*PROBLEM DETAILS:* Only the lines below from the one containing "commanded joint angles" through the one containing "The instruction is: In" belong in the answer, repeated exactly and without pictures.

*SOURCE DATA:*
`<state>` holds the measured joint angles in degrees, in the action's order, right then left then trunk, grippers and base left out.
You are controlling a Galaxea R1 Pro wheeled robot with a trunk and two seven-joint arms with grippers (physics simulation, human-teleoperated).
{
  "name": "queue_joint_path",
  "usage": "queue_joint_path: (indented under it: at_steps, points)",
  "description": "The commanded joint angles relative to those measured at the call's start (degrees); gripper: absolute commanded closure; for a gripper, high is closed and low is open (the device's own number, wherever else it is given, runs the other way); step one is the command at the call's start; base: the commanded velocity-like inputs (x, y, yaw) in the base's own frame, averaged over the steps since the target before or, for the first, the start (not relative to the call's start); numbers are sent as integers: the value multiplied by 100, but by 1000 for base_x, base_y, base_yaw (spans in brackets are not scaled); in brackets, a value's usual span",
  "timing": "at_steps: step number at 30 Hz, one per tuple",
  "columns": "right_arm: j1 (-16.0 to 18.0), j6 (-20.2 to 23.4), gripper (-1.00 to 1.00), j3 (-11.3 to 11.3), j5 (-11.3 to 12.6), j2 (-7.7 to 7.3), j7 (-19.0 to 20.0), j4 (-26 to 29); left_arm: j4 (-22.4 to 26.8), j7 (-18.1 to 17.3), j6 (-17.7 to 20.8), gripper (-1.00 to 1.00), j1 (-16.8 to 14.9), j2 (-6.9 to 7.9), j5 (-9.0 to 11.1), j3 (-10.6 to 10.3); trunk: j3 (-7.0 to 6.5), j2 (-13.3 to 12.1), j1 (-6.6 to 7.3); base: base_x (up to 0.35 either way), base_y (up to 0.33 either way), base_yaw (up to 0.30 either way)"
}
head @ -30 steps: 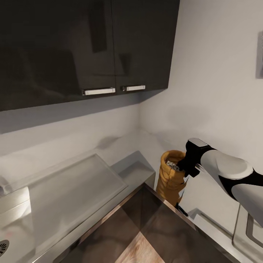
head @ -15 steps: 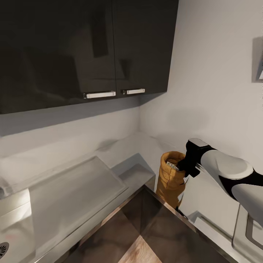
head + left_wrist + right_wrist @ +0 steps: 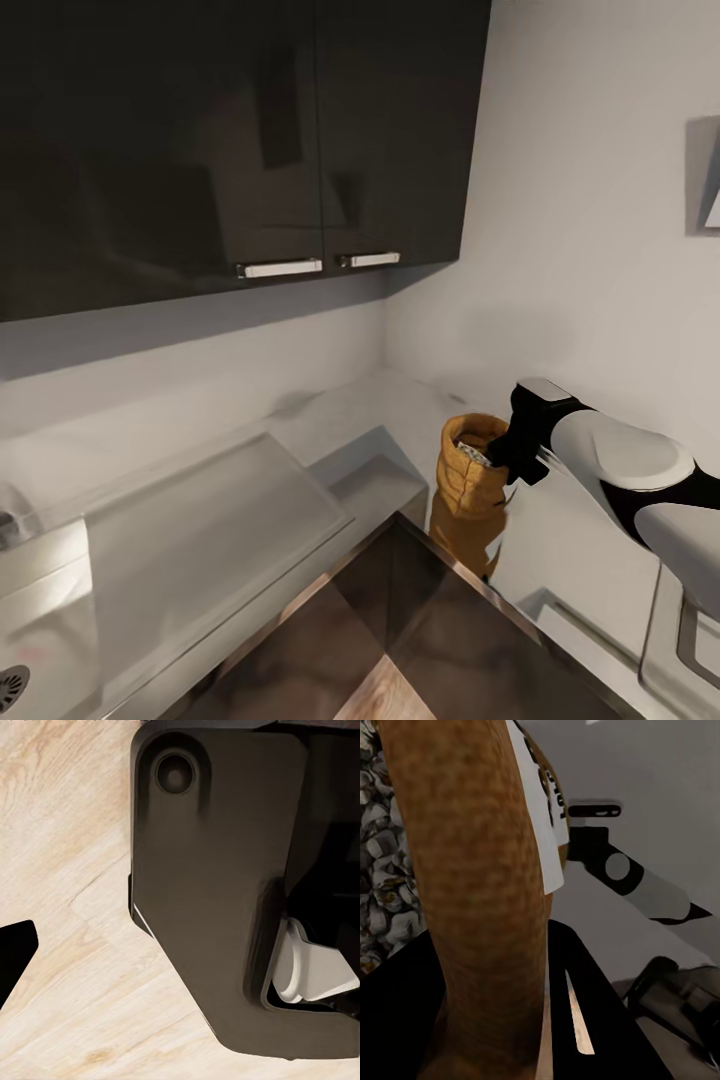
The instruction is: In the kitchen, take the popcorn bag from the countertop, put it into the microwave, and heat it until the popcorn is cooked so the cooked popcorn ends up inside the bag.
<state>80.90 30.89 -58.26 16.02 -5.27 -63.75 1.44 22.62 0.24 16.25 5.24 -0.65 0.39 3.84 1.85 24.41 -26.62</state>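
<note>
Now my right gripper [image 3: 500,458] pinches the rolled rim of the popcorn bag [image 3: 468,480], so I should carry it level, its mouth upward, keeping the popcorn [image 3: 379,870] inside.

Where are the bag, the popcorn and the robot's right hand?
bag [image 3: 462,500]: head view, creased side.
popcorn [image 3: 379,881]: right wrist view, pale heap inside the bag.
right hand [image 3: 503,455]: head view, fingertips at the bag's rim.
</note>
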Motion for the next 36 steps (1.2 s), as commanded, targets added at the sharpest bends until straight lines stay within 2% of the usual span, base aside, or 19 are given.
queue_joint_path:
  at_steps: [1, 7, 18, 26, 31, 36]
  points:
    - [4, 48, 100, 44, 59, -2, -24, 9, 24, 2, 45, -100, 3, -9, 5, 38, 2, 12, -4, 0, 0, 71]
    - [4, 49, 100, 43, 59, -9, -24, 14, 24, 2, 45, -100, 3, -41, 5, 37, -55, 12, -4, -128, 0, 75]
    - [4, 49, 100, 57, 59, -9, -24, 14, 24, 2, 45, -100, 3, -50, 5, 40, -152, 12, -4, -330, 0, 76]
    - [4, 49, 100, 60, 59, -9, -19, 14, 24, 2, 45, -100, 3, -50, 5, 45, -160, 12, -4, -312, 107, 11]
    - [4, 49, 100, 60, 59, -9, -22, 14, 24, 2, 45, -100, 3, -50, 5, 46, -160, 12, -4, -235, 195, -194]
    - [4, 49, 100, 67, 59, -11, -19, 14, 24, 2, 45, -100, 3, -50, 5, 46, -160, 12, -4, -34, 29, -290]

*RESPONSE TO THE EXERCISE:*
  "description": "The commanded joint angles relative to those measured at the call's start (degrees); gripper: absolute commanded closure; for a gripper, high is closed and low is open (the device's own number, wherever else it is given, runs the other way); step one is the command at the call's start; base: the commanded velocity-like inputs (x, y, yaw) in the base's own frame, averaged over the steps since the target before or, for the first, the start (not relative to the call's start); numbers are sent as integers: the value multiplied by 100, but by 1000 for base_x, base_y, base_yaw (spans in brackets are not scaled); in brackets, a value's usual span",
  "timing": "at_steps: step number at 30 Hz, one per tuple",
  "columns": "right_arm: j1 (-16.0 to 18.0), j6 (-20.2 to 23.4), gripper (-1.00 to 1.00), j3 (-11.3 to 11.3), j5 (-11.3 to 12.6), j2 (-7.7 to 7.3), j7 (-19.0 to 20.0), j4 (-26 to 29); left_arm: j4 (-22.4 to 26.8), j7 (-18.1 to 17.3), j6 (-17.7 to 20.8), gripper (-1.00 to 1.00), j1 (-16.8 to 14.9), j2 (-6.9 to 7.9), j5 (-9.0 to 11.1), j3 (-10.6 to 10.3); trunk: j3 (-7.0 to 6.5), j2 (-13.3 to 12.1), j1 (-6.6 to 7.3); base: base_x (up to 0.35 either way), base_y (up to 0.33 either way), base_yaw (up to 0.30 either way)"
}
head @ -30 steps: 
head @ -15 steps: 
head + left_wrist + right_wrist @ +0 steps: 
The instruction is: In the kitchen, take the popcorn bag from the countertop, put it into the microwave, and heat it until the popcorn is cooked so the cooked popcorn ends up inside the bag.

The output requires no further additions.